Yesterday evening, as our Senate debated long and hard about a bill to delay implementation of the Voter Confidence Act until 2012 and to gut the law's election audit provisions, it was clear that the vote would be close and split along party lines. When the final vote was cast, the tally was 16-14 to delay democracy by postponing the implementation of the Voter Confidence Act until 2012. At first, we were crest-fallen, thinking that we had lost. But then one of us remembered that it takes 17 votes in the Senate for a law to pass, and with only 16 votes, the measure had failed. When we looked up at the vote board, we could see that all Democrats had voted to keep the Voter Confidence Act on-track for 2010 (except one, who had abstained) and all Republicans had voted to delay and weaken democracy. All of them, that is, except one. Senator Tim Burchett, a man who has been steadfast and vocal in his support for free, fair and verifiable elections for the past three years; and whose singular vote last night in opposition to the rest of his party allowed democracy to prevail in our state.

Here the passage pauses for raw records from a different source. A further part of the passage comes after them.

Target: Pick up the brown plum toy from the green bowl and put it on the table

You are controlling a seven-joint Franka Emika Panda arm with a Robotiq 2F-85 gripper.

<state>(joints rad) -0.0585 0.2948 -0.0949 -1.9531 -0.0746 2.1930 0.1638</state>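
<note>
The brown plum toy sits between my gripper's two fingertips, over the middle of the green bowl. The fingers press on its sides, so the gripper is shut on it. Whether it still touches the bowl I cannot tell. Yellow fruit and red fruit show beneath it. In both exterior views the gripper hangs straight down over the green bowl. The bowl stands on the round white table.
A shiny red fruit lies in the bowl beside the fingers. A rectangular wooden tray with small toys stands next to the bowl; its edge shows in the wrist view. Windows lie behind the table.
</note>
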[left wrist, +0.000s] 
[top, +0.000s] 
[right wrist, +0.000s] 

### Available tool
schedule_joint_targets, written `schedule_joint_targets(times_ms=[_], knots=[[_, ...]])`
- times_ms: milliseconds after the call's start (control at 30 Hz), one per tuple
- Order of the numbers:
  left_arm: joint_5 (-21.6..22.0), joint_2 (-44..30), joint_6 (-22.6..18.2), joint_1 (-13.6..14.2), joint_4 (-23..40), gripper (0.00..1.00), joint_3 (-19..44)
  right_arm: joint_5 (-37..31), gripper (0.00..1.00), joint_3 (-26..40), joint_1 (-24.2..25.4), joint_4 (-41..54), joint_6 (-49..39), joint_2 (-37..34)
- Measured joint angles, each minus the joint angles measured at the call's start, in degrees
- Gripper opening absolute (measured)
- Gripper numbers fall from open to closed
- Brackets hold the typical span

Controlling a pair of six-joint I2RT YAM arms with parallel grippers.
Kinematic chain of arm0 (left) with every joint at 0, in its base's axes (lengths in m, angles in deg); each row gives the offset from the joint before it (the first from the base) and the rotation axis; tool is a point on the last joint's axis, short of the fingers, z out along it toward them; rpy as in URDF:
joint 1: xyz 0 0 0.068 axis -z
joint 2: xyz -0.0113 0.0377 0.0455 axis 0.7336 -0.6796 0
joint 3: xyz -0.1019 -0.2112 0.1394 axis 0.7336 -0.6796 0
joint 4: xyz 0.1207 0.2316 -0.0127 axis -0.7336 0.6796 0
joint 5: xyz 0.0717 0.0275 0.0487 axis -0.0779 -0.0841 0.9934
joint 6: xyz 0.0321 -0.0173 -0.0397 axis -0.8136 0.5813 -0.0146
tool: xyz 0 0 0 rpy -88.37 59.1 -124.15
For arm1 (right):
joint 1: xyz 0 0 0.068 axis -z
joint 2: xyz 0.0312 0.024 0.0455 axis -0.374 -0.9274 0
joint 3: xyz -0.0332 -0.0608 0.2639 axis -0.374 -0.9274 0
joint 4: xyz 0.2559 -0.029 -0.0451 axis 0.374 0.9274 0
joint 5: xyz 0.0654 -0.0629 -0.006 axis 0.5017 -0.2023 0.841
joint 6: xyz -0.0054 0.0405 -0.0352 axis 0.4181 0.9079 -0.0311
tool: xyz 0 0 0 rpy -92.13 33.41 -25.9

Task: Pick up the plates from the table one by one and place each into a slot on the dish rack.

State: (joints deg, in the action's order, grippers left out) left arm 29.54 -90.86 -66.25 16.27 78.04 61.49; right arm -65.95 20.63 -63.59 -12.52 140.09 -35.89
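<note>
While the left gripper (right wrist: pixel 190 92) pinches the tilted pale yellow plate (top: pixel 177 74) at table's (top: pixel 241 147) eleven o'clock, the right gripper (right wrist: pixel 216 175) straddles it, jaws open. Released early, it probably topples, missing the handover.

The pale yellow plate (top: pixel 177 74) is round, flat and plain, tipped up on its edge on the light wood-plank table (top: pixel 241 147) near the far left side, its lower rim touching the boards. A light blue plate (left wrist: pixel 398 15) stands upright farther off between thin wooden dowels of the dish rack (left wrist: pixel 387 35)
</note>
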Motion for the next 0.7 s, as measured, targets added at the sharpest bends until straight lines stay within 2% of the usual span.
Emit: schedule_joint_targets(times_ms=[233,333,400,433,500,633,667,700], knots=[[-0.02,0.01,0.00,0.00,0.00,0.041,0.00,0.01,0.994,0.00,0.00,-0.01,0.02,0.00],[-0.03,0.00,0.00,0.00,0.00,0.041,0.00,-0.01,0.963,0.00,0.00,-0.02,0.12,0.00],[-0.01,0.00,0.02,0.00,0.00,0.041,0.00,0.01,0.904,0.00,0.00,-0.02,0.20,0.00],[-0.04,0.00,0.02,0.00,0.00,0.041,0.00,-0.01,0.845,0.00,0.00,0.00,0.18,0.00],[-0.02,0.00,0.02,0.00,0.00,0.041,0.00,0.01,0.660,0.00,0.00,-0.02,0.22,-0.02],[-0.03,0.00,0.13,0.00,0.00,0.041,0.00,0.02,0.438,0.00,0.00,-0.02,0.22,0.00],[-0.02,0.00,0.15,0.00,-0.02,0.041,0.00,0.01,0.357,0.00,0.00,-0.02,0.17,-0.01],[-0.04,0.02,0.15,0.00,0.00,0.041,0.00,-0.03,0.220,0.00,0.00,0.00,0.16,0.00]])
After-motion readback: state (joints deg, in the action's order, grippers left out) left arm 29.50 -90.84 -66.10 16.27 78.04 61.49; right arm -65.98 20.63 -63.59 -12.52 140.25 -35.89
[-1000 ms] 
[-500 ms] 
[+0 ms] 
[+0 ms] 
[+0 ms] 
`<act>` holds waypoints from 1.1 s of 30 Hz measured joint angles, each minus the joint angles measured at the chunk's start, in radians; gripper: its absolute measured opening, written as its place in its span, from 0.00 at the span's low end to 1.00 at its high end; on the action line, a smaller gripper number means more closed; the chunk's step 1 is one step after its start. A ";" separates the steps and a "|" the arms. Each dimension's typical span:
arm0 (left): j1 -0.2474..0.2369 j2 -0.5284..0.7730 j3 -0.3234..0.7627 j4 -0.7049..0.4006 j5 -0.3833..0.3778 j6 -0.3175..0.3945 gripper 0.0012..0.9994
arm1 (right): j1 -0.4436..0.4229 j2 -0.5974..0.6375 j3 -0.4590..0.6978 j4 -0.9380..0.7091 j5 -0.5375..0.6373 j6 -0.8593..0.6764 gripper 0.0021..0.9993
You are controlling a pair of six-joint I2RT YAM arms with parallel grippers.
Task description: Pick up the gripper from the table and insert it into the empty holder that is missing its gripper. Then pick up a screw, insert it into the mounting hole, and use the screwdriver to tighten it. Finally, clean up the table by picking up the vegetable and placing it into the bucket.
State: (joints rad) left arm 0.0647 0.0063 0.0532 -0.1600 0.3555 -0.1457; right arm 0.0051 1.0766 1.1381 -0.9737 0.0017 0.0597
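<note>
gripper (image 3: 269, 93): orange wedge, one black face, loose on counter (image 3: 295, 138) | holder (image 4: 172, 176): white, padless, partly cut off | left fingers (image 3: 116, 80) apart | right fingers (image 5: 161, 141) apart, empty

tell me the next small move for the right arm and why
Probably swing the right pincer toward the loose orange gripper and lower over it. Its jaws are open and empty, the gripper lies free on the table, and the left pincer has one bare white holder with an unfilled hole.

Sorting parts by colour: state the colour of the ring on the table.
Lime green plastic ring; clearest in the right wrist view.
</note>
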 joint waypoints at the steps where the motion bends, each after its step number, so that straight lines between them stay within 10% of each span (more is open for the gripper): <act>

Thank you, Senator Burchett. Your intelligence, courage and sense of honor and fairness are what this country was built on, and what we must have in order for this nation to survive. Like Atticus Finch in "To Kill A Mockingbird", your singular bravery has helped keep us free. And like the Black citizens who filled the courtroom gallery in that long-ago movie, I will, from this day forward, stand up when you enter a room. Because I will know that I am in the presence of a modern-day patriot, the latest in a long line of American heroes who sprang from the hills of our Tennessee when they were needed to help keep our nation strong and safe -- and free. Yesterday, you saved our democracy.

Bernie Ellis, Organizer
Gathering To Save Our Democracy

1 Comments:

Anonymous David said...

"Davy Crockett"

You forget that the main reason that Davy Crockett wanted Texas to break away from Mexico and their legal jurisdiction is because Mexico prohibited slavery.

Put simply 'hero' Davy was fighting for the right to own slaves. Some 'hero'.